▸ **Work task**
Nothing but the lines from the one containing "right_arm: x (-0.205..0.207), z" through the one containing "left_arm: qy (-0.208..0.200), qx", both included, should be given again, each exactly as written below.
((
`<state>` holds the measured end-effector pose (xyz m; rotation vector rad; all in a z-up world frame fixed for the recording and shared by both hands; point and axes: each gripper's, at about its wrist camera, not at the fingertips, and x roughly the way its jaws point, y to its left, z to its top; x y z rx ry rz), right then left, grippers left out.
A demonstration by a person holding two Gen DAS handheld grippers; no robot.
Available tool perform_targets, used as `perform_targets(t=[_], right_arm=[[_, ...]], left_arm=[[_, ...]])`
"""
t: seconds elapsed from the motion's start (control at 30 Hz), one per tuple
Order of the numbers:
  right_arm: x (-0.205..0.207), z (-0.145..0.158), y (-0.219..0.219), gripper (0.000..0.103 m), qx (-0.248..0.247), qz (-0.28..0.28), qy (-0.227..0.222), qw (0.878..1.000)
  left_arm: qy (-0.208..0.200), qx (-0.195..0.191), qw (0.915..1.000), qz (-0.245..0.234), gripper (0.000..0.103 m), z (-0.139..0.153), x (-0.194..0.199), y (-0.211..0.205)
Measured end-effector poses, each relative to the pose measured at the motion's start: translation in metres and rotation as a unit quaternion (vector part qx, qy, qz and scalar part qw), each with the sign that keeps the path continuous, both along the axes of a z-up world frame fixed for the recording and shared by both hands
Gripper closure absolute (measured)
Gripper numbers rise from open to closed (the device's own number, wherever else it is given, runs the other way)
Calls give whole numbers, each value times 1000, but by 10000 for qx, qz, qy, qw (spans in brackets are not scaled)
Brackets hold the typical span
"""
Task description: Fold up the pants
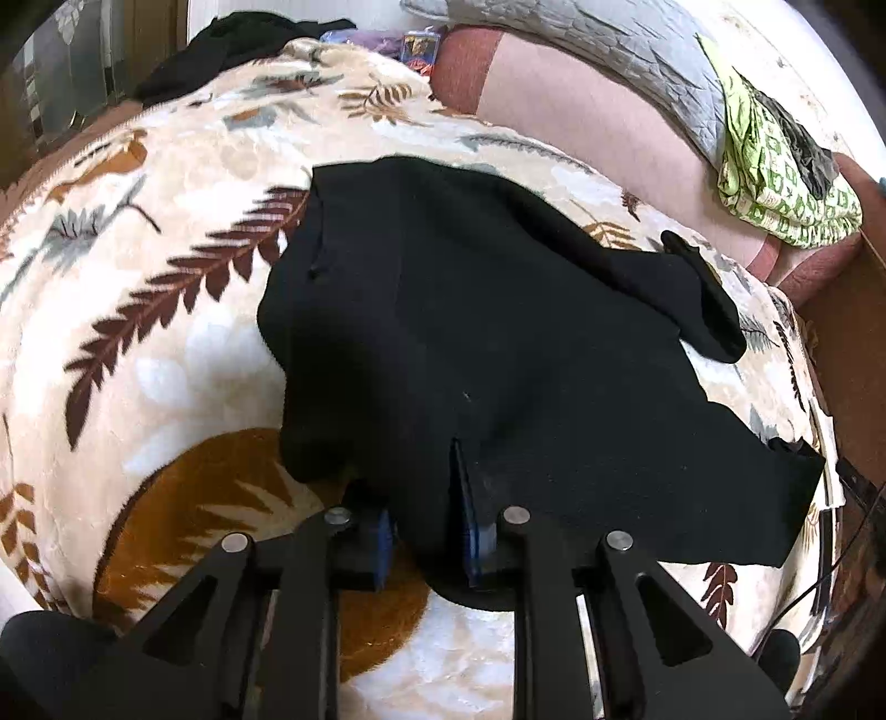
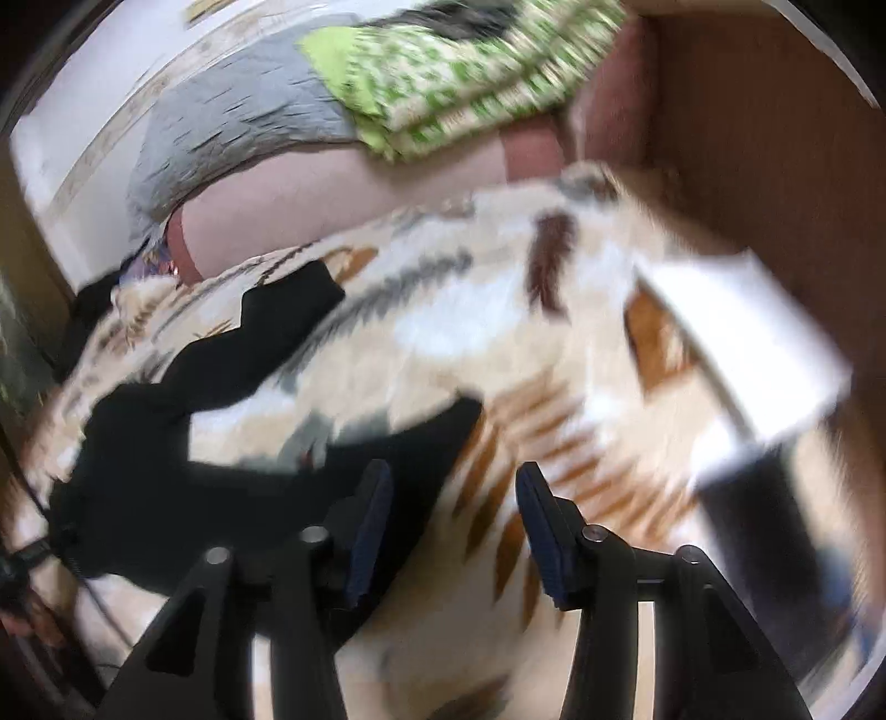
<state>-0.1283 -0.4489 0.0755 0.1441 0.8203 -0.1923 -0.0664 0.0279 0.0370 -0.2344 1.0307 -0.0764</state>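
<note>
Your left gripper (image 1: 426,545) is clamped on the near edge of the black knit pants (image 1: 498,343), a fold of cloth pinched between its blue-padded fingers (image 1: 468,531). The pants lie spread across the cream plush blanket printed with brown and grey leaves (image 1: 166,277), one narrower end reaching toward the pink mattress (image 1: 581,122) at the far side. Your right gripper (image 2: 454,520) has its jaws spread apart and holds nothing; it sits over the blanket just beside the edge of the pants (this view is badly blurred, so whether a finger touches the cloth is unclear). Beyond, a folded green-and-white patterned cloth (image 1: 775,183) rests on a grey quilted cover (image 1: 609,50), well apart from the pants.
</note>
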Motion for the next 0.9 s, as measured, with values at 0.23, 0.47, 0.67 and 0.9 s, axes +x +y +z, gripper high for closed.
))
▸ **Reply to the task**
  right_arm: x (-0.205..0.207), z (-0.145..0.158), y (-0.219..0.219), gripper (0.000..0.103 m), qx (-0.248..0.247), qz (-0.28..0.28), qy (-0.227..0.222), qw (0.878..1.000)
  left_arm: qy (-0.208..0.200), qx (-0.195..0.191), qw (0.915..1.000), qz (-0.245..0.234), gripper (0.000..0.103 m), z (-0.139..0.153), x (-0.194..0.199), y (-0.211..0.205)

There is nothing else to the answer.